EXERCISE PROMPT ▸
In the copy, keep the lines from the first line of the material below through the line containing "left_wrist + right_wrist" exactly as they are, and include no pictures.

GIVEN MATERIAL ▸
----
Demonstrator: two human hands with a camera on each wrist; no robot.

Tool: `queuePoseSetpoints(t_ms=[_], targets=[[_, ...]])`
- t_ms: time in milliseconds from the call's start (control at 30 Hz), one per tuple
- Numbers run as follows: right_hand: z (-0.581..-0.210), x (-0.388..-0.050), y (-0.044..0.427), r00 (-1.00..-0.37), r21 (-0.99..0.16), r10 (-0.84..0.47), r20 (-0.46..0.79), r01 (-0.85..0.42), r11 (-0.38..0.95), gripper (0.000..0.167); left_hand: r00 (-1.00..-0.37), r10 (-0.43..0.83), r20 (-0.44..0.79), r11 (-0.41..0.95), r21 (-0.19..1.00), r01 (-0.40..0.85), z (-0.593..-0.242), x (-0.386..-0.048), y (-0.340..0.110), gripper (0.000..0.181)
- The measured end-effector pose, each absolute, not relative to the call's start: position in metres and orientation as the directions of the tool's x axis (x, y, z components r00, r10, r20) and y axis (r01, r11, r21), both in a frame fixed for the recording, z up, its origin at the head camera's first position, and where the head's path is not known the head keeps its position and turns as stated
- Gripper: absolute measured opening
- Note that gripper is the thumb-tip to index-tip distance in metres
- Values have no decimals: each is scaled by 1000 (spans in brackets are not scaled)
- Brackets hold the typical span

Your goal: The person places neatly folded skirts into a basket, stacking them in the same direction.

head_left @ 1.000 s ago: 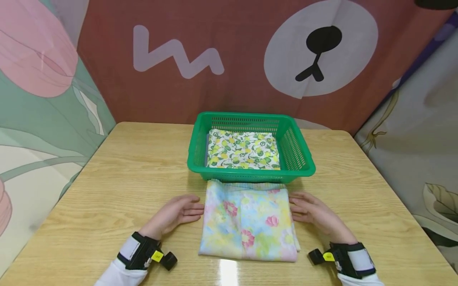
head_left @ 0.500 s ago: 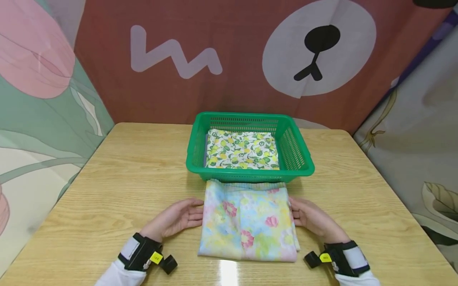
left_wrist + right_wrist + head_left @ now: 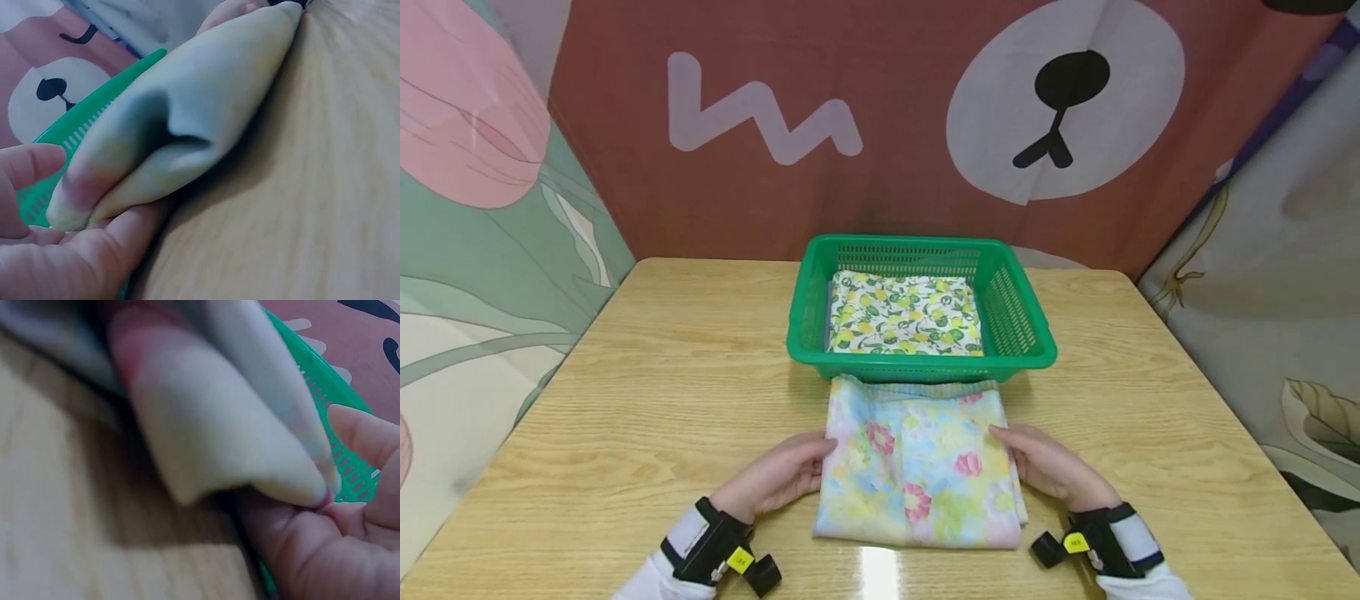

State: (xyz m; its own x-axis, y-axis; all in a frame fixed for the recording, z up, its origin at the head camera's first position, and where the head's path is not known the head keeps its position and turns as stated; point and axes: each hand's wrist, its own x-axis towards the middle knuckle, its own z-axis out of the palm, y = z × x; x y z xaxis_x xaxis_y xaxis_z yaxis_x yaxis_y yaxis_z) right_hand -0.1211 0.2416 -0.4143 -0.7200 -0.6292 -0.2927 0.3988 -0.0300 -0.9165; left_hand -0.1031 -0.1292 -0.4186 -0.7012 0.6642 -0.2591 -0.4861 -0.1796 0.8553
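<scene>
A folded pastel cloth (image 3: pixel 917 467) with pink flowers lies flat in front of the green basket. My left hand (image 3: pixel 778 475) holds its left edge, thumb over the top and fingers tucked beneath. The opposite edge is held likewise by my right hand (image 3: pixel 1060 467), whose thumb reaches over the top. In the left wrist view, the layers of the cloth (image 3: pixel 206 87) bulge slightly, with fingers (image 3: pixel 134 228) under them. In the right wrist view, fingers go under a rounded fold of the cloth (image 3: pixel 194 419). The fingertips beneath are hidden.
The green plastic basket (image 3: pixel 917 367) stands just behind the cloth, holding a folded lemon-print cloth (image 3: pixel 906 317). Both rest on a wooden table (image 3: pixel 715 358). A brown printed backdrop (image 3: pixel 895 200) hangs behind the table, with patterned curtains at both sides.
Both hands have closed in on the cloth's side edges. Their thumbs have come over the top and their fingers have slid beneath. The cloth and basket have stayed put.
</scene>
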Motion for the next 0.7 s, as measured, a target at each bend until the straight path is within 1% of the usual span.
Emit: queuePoseSetpoints(t_ms=[300,433,567,700], targets=[[-423,-122,233,-701,-867,-632,-331,491,-91,47,-730,613,-301,-127,875,-467,-420,-99,-119,63],[-423,-122,231,-683,-847,-655,-323,517,-122,44,-738,609,-291,-151,871,-468,-422,-101,-115,62],[-423,-123,230,-657,-837,-689,-307,530,-133,36,-737,617,-276,-191,856,-481,-424,-102,-109,61],[-424,-123,230,-651,-836,-696,-304,533,-133,33,-745,605,-282,-213,844,-492,-425,-102,-102,61]])
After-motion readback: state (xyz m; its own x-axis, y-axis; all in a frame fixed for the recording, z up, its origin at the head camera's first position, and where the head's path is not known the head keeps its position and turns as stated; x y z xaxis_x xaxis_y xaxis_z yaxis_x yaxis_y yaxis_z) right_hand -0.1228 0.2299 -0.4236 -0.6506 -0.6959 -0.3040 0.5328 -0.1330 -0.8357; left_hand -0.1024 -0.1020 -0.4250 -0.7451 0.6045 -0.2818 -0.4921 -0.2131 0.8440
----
TASK RESULT ▸
Demonstrator: two human hands with a camera on each wrist; no robot.

Tool: `queuePoseSetpoints(t_ms=[_], targets=[[_, ...]])`
- t_ms: time in milliseconds from the call's start (control at 30 Hz), one per tuple
- Numbers run as follows: right_hand: z (-0.581..-0.210), x (-0.388..-0.050), y (-0.044..0.427), r00 (-1.00..-0.37), r21 (-0.99..0.16), r10 (-0.84..0.47), r20 (-0.46..0.79), r01 (-0.85..0.42), r11 (-0.38..0.95), gripper (0.000..0.167); left_hand: r00 (-1.00..-0.37), r10 (-0.43..0.83), r20 (-0.44..0.79), r11 (-0.41..0.95), r21 (-0.19..1.00), r01 (-0.40..0.85), z (-0.593..-0.242), x (-0.386..-0.048), y (-0.340..0.110), gripper (0.000..0.181)
- The measured end-effector pose, each absolute, not relative to the call's start: position in metres and orientation as the directions of the tool's x axis (x, y, z components r00, r10, r20) and y axis (r01, r11, r21), both in a frame fixed for the recording, z up, its origin at the head camera's first position, and where the head's path is not known the head keeps its position and turns as stated
- Gripper: absolute measured opening
- Note that gripper is the thumb-tip to index-tip distance in metres
- Values have no decimals: each is scaled by 1000 (spans in brackets are not scaled)
- Brackets hold the typical span

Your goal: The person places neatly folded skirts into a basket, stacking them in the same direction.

head_left @ 1.000 s ago: 
head_left @ 0.500 s ago: 
left_wrist + right_wrist + head_left @ now: 

Nothing else remains for this exercise.